1102a. Haulbowline Dockyard c.1910 from ‘Cork Harbour Through Time’ by Kieran McCarthy and Dan Breen.

Journeys to a Truce: Bold moves and round ups

100 years ago, military cordons were common place across Cork City Centre.

Cappoquin born Michael O’Donoghue was a final year student in early 1921, who was studying for his Batchelor of Engineering degree (mechanical and electrical) in UCC. He was Engineer Officer of the 2nd Battalion, Cork IRA Brigade No 1.

Michael in his witness statement to the Bureau of Military History (WS1741) describes one such round up from late May 1920.

One Friday early afternoon towards the end of May 1921, Michael was having his lunch at his accommodation at the Shamrock Hotel when news arrived that there was a big round up outside by the military and that the whole Grand Parade, Oliver Plunkett Street, Princes Street, South Mall area was cordoned off.

Michael was afraid of a systematic house to house search, so he collected his bomb parts, including a couple of empty mills grenade cases, and went downstairs into the small rear room at the back of the adjoining fruit shop.

Michael details: “Here, occasionally, customers had a quiet cup of tea or coffee or maybe ice cream and fruit. Luckily, there was no one present. I deposited my deadly load in the fire grate, beneath and behind some shrubs and flowers which were covering up the ugliness of the empty grate.

“Then I went back upstairs, finished my lunch, and got some large books which I carried beneath my arm. Down the stairs with me and out on the street. A military cordon stretched diagonally across the junction of Old George's Street and The Parade. An officer and two sergeants were busy searching all males. A queue of men of various ages were resignedly awaiting search.”

Michael dawdled for a few minutes awaiting his turn. Then, getting impatient, he went up boldly to the nearest NCO and presented himself for scrutiny and search. The officer looked hard at him, felt his pockets and all over his body with his hands and then asked him where he was going. Michal told him that he was going back to college preparing for an examination, which was true. He told him to pass on. In the evening Michael returned to the Shamrock”. The military were gone. They had not even visited the digs, so the armaments in the grate were still intact. Later he transferred the lot to the custody of Raymond Kennedy, Battalion Vice Officer in Command.

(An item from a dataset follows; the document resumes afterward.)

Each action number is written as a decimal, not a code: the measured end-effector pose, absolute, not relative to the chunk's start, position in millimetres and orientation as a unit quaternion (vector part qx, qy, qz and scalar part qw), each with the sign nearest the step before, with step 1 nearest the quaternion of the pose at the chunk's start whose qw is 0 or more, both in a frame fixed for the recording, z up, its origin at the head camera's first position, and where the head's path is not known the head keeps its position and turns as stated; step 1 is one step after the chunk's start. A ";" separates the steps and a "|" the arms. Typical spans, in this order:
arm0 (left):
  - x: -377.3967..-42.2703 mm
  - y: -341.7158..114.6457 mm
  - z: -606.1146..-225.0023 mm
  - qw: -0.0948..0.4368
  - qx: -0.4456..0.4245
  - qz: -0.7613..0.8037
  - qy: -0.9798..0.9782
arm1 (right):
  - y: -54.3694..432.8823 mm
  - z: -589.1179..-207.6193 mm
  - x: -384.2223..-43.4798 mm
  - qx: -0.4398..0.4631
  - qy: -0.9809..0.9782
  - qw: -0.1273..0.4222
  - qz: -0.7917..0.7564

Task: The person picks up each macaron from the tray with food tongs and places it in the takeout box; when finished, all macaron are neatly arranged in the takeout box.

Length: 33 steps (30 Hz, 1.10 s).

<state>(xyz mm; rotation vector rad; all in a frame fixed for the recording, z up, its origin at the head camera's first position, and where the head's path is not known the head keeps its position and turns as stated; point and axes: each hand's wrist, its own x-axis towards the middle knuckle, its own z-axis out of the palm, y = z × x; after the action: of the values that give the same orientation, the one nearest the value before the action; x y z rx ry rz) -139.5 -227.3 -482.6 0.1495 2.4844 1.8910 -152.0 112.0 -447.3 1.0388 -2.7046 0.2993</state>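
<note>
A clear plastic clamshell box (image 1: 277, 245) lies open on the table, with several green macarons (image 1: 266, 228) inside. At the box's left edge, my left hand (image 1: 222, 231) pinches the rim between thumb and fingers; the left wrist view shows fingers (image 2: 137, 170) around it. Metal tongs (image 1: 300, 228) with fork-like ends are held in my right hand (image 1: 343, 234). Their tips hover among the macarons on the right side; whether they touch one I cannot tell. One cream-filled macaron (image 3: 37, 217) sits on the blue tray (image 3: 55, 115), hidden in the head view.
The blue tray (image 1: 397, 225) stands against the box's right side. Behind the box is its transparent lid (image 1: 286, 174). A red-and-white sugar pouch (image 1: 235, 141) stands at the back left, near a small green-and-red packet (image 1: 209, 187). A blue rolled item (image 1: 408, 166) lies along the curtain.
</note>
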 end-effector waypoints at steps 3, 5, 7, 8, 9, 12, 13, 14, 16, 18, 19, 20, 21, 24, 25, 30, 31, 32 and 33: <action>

Michael’s final engineering examination in mechanical and electrical engineering was due early in June. Mick Crowley, second in command of Tommy Barry's 3rd Brigade Column, came along to Cork, met him at the college and asked him to come along to Cork 111 Brigade and help him to reorganise the engineering services of that IRA brigade.

Michael eagerly accepted but told him that he would not be available to go to West Cork until after his June exam, then about to begin. He agreed. Michael describes a change of heart after the first three papers: “After I had answered the first three papers it was clear to me that I had not the remotest chance of a pass. Rather than mess up the rest of the exam. I withdrew and appeared no more that June in the exam hall. I wrote home to father and mother explaining how I had missed doing some of the papers so to prepare them for the disappointment which they would suffer at not seeing my name in the pass lists for the B E degree.

Of course, they knew little of my exclusive preoccupation with IRA operations and activities and did not realise at all that my own engineering career and university studies were only a very secondary consideration. I told them, too, that I was going to a temporary engineering job down in West Cork in Kinsale and that I might be back home later in the summer to prepare for the autumn exam.”

In the same time frame as Michael’s narrative, P J Murphy, a Company Commander of Fianna Éireann in Cork, the youth division of the IRA, describes a bold attempt to blow up a destroyer in Haulbowline Dockyards about 9.30pm on Wednesday 1 June. The destroyer was to act an escort to the sloop HMS Heather, which was carrying prisoners to Belfast jail. The destroyer was lying in the basin of the dockyard. She was after test and had steam up in one of the boilers.

The charge was placed between the boilers. The charge went off at 9.30pm and did sufficient damage to hold up the movement of prisoners. This job was headed by Volunteers from Passage West with help from some of Cork City’s volunteers. Next morning the yard was surrounded by Marines and RIC.

P J, who worked as an apprentice within the dockyard, was an insider.

He was arrested by the RIC and handed over to a marine captain. He carried out the search of his tool kit. PJ details: “I was then brought to the chief engineer's office and interrogated there as to my movements the evening before. I was released and told to report again that evening for further investigation. I did not report but got off the island as fast as I could. My indentures were cancelled by the Lord Commissioners of the Admiralty.”

P J also describes in his witness statement that on 11 June 1921, a number of people in the Active Service Unit were arrested in Mrs Stenson's public house, Douglas Street. They included Mick Murphy, Frank Mahony, Jerry O'Brien, C Cogan and Jim Fitzgerald, who was wounded. A few escaped, including D Hegarty. P J elaborated that in order to fool crown forces as to the importance of their capture, three RIC barracks were attacked that night – Tuckey Street Barracks, Shandon Barracks and Douglas Barracks.